In the African American Civic District in Cohutta, Georgia, fewer than a handful of buildings, one dating back more than a century, are fighting a battle with time.
Cohutta Mayor Ron Shinnick said the Whitfield County site's recent inclusion on the Georgia Trust for Historic Preservation's 2021 list of "10 Places in Peril" might seem odd to celebrate, but small towns have few resources for historic preservation. He said the trust's recognition of the site's importance is a good way to get the word out that the aging buildings need help before it's too late.
"We're really excited that they would include us on that list," Shinnick said. "It really is kind of special, in a different way, to be included on that list but it opens up some funding sources and, of course, as a small town we don't have a lot of extra money for restoration projects."
According to the trust, the civic district in Cohutta represents the history of "a small but vibrant enclave of Black Georgians" in three contiguous properties that now belong to the town: Andrews Chapel, Pleasant Valley Baptist Church and the Old Colored School.
The properties are located on either side of Red Clay Road at the intersection with Pleasant Valley Drive near Norfolk Southern Railway's line linking nearby Dalton in Georgia with Cleveland and Chattanooga in Tennessee. Railroads played a major role in Cohutta's birth, officials said. The northern city limit of Cohutta, a town of between 600 and 700 people, is less than a half-mile from the state line.

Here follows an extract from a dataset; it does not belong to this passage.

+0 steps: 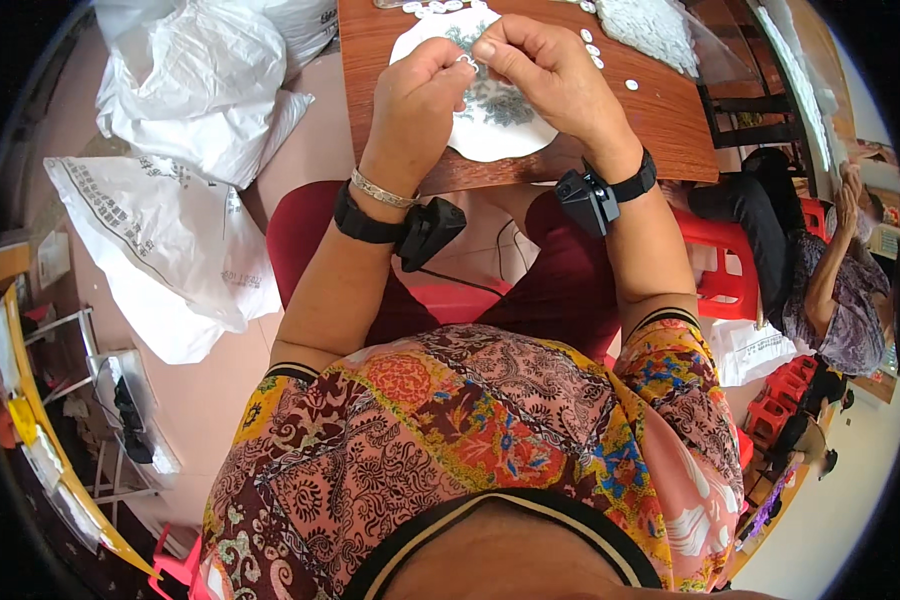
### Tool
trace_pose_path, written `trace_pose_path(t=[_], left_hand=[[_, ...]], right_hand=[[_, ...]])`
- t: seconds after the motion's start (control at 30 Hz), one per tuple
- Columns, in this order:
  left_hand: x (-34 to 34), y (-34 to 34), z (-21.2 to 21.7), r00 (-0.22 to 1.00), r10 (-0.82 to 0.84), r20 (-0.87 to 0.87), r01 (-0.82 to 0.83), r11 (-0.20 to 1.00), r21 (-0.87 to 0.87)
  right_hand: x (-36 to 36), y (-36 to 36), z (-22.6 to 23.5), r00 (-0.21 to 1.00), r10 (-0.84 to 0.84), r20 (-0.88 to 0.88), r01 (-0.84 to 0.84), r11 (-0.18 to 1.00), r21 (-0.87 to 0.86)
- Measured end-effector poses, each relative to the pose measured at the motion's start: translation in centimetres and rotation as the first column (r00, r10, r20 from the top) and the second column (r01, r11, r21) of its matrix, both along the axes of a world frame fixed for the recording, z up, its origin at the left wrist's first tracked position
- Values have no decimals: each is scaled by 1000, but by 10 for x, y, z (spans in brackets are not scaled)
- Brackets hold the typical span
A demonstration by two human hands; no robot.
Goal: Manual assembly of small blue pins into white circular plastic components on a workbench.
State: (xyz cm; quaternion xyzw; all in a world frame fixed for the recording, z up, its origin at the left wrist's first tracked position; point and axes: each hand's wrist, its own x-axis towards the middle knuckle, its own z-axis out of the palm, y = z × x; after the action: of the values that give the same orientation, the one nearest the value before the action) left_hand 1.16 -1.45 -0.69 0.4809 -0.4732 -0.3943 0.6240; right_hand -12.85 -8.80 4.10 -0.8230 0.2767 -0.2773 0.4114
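My left hand (415,100) is closed in a pinch, with a small white ring-shaped piece (467,62) at its fingertips. Close beside it, my right hand (555,80) has thumb and forefinger pressed together near the same piece; whatever lies between them is too small to make out. Both hands are above a white wavy-edged plate or mat (490,148) at the table's near edge. On it are many tiny grey-green bits (505,105), partly hidden by my hands. Each wrist has a black strap with a small black device.
The brown wooden table (670,130) bears loose small white discs (631,85) and a clear bag of white pieces (650,32). Full white sacks (195,85) and a flattened sack (170,250) lie on the floor at left. A red stool (725,265) and another person (840,290) are at right.
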Motion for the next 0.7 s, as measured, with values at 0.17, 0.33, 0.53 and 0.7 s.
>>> trace_pose_path(t=[0.17, 0.33, 0.53, 0.7], left_hand=[[0, 1, -2, 1000, 1, 18, -1, 1000, 19], [1, 5, -2, 994, 33, 104, -29, 999, -33], [-5, 2, -5, 999, 5, -52, -5, 1000, 5], [0, -4, -7, 993, -92, -71, 97, 993, 69]], right_hand=[[0, 4, -2, 997, -10, -83, -1, 992, -129], [2, 7, -2, 990, -69, -120, 22, 935, -354], [-2, 1, -5, 989, -63, -133, 10, 933, -361], [-11, -4, 4, 975, -74, -209, 28, 976, -215]])
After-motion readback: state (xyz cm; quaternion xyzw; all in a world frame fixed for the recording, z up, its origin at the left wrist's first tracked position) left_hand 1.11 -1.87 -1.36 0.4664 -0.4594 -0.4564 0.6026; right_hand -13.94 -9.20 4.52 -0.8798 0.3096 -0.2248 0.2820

Andrews Chapel, with a congregation organized in the 1870s, was constructed in 1902 and moved to its current location in 1923, according to the preservation trust.
Pleasant Valley Baptist Church, built in 1941, reflected continued growth of the Black community, trust officials said.

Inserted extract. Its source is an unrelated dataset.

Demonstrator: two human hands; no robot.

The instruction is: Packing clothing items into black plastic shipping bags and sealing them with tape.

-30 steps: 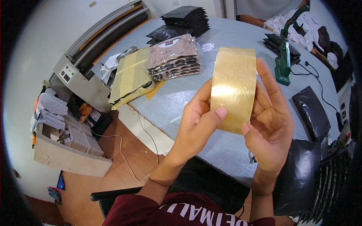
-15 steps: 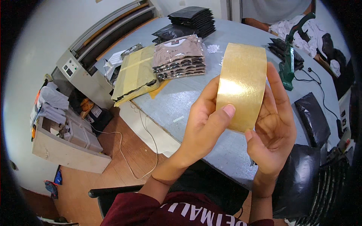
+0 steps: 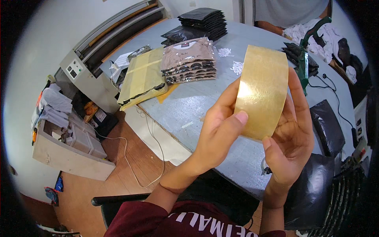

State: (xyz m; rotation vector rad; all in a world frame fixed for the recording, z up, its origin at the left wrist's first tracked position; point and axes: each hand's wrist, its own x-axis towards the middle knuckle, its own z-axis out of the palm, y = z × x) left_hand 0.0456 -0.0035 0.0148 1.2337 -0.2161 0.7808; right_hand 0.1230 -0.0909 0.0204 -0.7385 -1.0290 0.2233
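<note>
Grey table (image 3: 189,106) beneath a raised roll of packing tape (image 3: 261,91).
Left hand (image 3: 219,132) and right hand (image 3: 294,138) each clasp the roll's edges.

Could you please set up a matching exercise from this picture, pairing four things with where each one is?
Things:
1. tape roll
2. black bag stack
3. green dispenser
4. yellow parcel

Places:
A. at the table's left edge, beside the packed shirts
B. held up between the left hand and the right hand
C. at the table's far end
D. on the table, to the right of the tape roll

Pairs: 1-B, 2-C, 3-D, 4-A
</note>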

The Old Colored School was constructed in 1930 and remained open until 1953 when it merged with another school during the civil rights era, trust officials said. The school building also served as a fellowship hall for the church congregations.

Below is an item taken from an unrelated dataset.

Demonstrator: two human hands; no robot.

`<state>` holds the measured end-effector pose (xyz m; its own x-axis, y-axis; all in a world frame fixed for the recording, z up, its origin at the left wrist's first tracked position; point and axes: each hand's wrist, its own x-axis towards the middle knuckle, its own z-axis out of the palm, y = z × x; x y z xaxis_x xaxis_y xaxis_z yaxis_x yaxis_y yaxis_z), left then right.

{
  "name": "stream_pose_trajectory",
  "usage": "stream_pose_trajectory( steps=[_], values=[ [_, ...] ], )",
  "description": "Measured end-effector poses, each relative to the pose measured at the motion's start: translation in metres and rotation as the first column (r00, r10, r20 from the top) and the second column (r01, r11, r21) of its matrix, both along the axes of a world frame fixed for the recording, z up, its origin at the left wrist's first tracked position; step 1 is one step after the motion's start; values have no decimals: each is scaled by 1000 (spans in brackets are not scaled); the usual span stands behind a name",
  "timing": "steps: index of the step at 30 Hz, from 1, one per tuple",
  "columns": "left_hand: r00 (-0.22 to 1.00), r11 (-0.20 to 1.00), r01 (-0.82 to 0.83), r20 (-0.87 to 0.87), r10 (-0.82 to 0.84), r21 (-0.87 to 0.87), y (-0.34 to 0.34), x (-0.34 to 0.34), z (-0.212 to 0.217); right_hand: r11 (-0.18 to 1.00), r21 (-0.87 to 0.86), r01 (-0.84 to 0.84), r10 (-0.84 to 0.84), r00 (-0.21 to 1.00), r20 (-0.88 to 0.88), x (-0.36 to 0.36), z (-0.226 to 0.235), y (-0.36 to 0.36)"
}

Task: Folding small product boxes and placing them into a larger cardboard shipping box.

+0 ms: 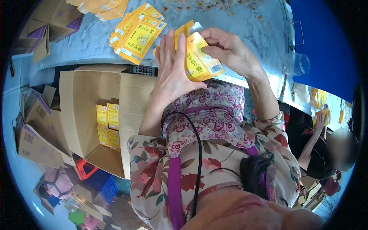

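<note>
Gripping a small yellow cardboard carton (199,57) from both sides, the person is holding it up just above the near edge of the pale blue patterned worktop (96,38). The left hand (172,65) is pressing flat against the carton's left face, fingers extended upward and closed on it; the right hand (226,50) is pinching its top right corner, fingers curled. At ten o'clock from the carton, a fanned stack of flat yellow cartons (136,34) is lying on the worktop. At eight o'clock, a large open brown cardboard box (82,115) is holding filled yellow cartons (108,128).
</note>
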<state>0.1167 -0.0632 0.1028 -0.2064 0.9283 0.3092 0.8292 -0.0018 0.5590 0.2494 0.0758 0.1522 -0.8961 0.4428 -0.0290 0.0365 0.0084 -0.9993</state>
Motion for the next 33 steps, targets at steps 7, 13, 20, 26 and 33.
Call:
stream_pose_trajectory(
  steps=[7, 13, 20, 26, 33],
  values=[
    [893, 999, 34, 449, -24, -14, 1, -17, -12, 952, 241, -188, 186, 982, 31, 13, 33, -7],
    [-129, 923, 160, 934, -333, 351, -12, -12, -41, 766, 590, 255, -19, 927, -376, 40, 25, 19],
    [-673, 998, 57, 738, 51, -17, -62, 31, -53, 956, 149, 253, -219, 952, -216, 47, -58, -63],
    [136, 986, -158, 990, -28, 49, -35, 44, -51, 897, 23, 441, -427, 879, -211, 68, -72, -86],
    [503, 989, 0, 854, -129, 150, -48, 56, -65, 913, -49, 406, -409, 906, -110, 79, -84, -101]
  ],
)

"The Andrews Chapel and the one-room schoolhouse and the other church are really the center of what was once a thriving African American community here," Shinnick said. He said the original building was constructed by African Americans in an agricultural community, parts of which would become Red Clay State Park in Tennessee.
The congregation moved that building several miles south to the site where it stands today using "mules and rolling logs," Shinnick said, noting that a hand-carved cornerstone bearing the names of the original founders of the church is still in place.
The church was named for former slave Henry Andrews, who lived on a plantation in the area now known as Apison, according to information on the Historic Rural Church of Georgia website. Andrews, after the Civil War ended and the congregation was formed, walked the seven miles from Apison to Red Clay to lead the church as its minister. Its founders were the Rev. J.S. Williams, W.M. Prater, J.A. Prater, B.H. Prater, T.E. Prater, W.L. Cregmiles and E.D. Barett, according to the website.
The chapel is included among 13 sites in Cohutta identified as those of historical and cultural interest in the town's 2015 20-year comprehensive plan.
The sites marking the Black community's presence are an important part of Cohutta's history, and the town has an important role in Whitfield County's history, Shinnick said.
"It's a small community, but in the last 100-plus years Cohutta has really been a really important part of the north end of Whitfield County and Southern Bradley County (Tennessee) with commerce and businesses," he said.
Cohutta can trace its roots back to the development and expansion of the railroad, according to the town's website. The small town of Red Clay, located just north of Cohutta and the Georgia-Tennessee state line, was the hub of a "thriving and prosperous agricultural community during those early days," according to the town's history. With late-19th century growth in Chattanooga and Dalton, railroad developers saw a need for a direct route between the two cities passing through a small community that would become Cohutta. Historical accounts say the area went by a variety of names such as "Woodyard" and "Shake Rag," eventually landing officially on the name Cohutta for the place where the rail lines connected.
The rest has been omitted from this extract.